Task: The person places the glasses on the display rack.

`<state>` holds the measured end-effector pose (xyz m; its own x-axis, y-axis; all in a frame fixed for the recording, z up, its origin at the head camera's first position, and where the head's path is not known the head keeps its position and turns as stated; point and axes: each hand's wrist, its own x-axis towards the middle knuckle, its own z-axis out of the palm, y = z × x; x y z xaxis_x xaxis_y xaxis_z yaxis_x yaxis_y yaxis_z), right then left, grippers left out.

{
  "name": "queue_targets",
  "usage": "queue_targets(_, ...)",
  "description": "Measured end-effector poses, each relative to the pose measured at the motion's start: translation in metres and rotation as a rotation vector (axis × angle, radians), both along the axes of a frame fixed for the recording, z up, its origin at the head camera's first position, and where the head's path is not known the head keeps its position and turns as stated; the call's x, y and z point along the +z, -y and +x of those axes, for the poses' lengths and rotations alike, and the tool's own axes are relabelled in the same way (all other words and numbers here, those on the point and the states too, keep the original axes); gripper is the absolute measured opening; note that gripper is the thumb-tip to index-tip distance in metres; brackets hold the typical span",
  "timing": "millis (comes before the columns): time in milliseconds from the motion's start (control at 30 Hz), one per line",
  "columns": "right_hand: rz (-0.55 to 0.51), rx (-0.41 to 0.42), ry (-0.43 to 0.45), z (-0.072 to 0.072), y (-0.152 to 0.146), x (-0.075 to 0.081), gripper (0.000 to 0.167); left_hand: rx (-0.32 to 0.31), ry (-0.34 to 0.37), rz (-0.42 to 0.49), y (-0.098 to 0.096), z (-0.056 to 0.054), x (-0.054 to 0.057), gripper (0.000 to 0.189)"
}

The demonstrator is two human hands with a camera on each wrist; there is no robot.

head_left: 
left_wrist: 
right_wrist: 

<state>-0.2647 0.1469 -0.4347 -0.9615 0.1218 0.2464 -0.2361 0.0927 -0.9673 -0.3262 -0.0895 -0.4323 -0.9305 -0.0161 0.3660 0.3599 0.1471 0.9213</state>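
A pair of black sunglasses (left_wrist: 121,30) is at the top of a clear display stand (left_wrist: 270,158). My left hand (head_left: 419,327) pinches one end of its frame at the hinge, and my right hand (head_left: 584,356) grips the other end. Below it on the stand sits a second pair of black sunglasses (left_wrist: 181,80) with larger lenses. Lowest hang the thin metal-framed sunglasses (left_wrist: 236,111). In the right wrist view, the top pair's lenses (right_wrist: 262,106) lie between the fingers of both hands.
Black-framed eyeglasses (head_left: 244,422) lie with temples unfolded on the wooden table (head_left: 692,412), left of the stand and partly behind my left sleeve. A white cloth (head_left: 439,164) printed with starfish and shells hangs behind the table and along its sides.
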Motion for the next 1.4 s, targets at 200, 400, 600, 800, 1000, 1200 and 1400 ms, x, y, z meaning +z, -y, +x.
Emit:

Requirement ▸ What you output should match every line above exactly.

Answer to the exercise ▸
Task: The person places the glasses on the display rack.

`<state>` holds the measured end-effector pose (xyz m; its own x-axis, y-axis; all in a frame fixed for the recording, z up, its origin at the head camera's first position, and where the head's path is not known the head keeps its position and turns as stated; point and axes: each hand's wrist, its own x-axis towards the middle knuckle, its own z-axis out of the palm, y = z × x; x y z xaxis_x xaxis_y xaxis_z yaxis_x yaxis_y yaxis_z), right then left, grippers left out.

{
  "name": "queue_targets",
  "usage": "queue_targets(_, ...)",
  "description": "Measured end-effector poses, each relative to the pose measured at the motion's start: translation in metres and rotation as a rotation vector (axis × angle, radians), both along the axes of a frame fixed for the recording, z up, its origin at the head camera's first position, and where the head's path is not known the head keeps its position and turns as stated; the call's x, y and z point along the +z, -y and +x of those axes, for the poses' lengths and rotations alike, and the tool's own axes are relabelled in the same way (all other words and numbers here, those on the point and the states too, keep the original axes); gripper is the absolute measured opening; note that gripper is the thumb-tip to index-tip distance in metres; brackets hold the typical span",
  "timing": "millis (comes before the columns): time in milliseconds from the motion's start (control at 30 Hz), one per line",
  "columns": "right_hand: rz (-0.55 to 0.51), rx (-0.41 to 0.42), ry (-0.43 to 0.45), z (-0.072 to 0.072), y (-0.152 to 0.146), x (-0.075 to 0.081), gripper (0.000 to 0.167); left_hand: rx (-0.32 to 0.31), ry (-0.34 to 0.37), rz (-0.42 to 0.49), y (-0.098 to 0.096), z (-0.056 to 0.054), x (-0.054 to 0.057), gripper (0.000 to 0.189)"
}

The demonstrator is two human hands with a camera on each wrist; there is no robot.

head_left: 
left_wrist: 
right_wrist: 

<state>-0.2647 0.1469 -0.4347 -0.9615 0.1218 0.2464 -0.2361 0.0927 -0.9673 -0.3262 -0.0895 -0.4323 -0.9305 -0.0161 0.3660 0.3599 0.1471 0.9213</state>
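A pair of black sunglasses (left_wrist: 121,30) is at the top of a clear display stand (left_wrist: 270,158). My left hand (head_left: 419,327) pinches one end of its frame at the hinge, and my right hand (head_left: 584,356) grips the other end. Below it on the stand sits a second pair of black sunglasses (left_wrist: 181,80) with larger lenses. Lowest hang the thin metal-framed sunglasses (left_wrist: 236,111). In the right wrist view, the top pair's lenses (right_wrist: 262,106) lie between the fingers of both hands.
Black-framed eyeglasses (head_left: 244,422) lie with temples unfolded on the wooden table (head_left: 692,412), left of the stand and partly behind my left sleeve. A white cloth (head_left: 439,164) printed with starfish and shells hangs behind the table and along its sides.
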Motion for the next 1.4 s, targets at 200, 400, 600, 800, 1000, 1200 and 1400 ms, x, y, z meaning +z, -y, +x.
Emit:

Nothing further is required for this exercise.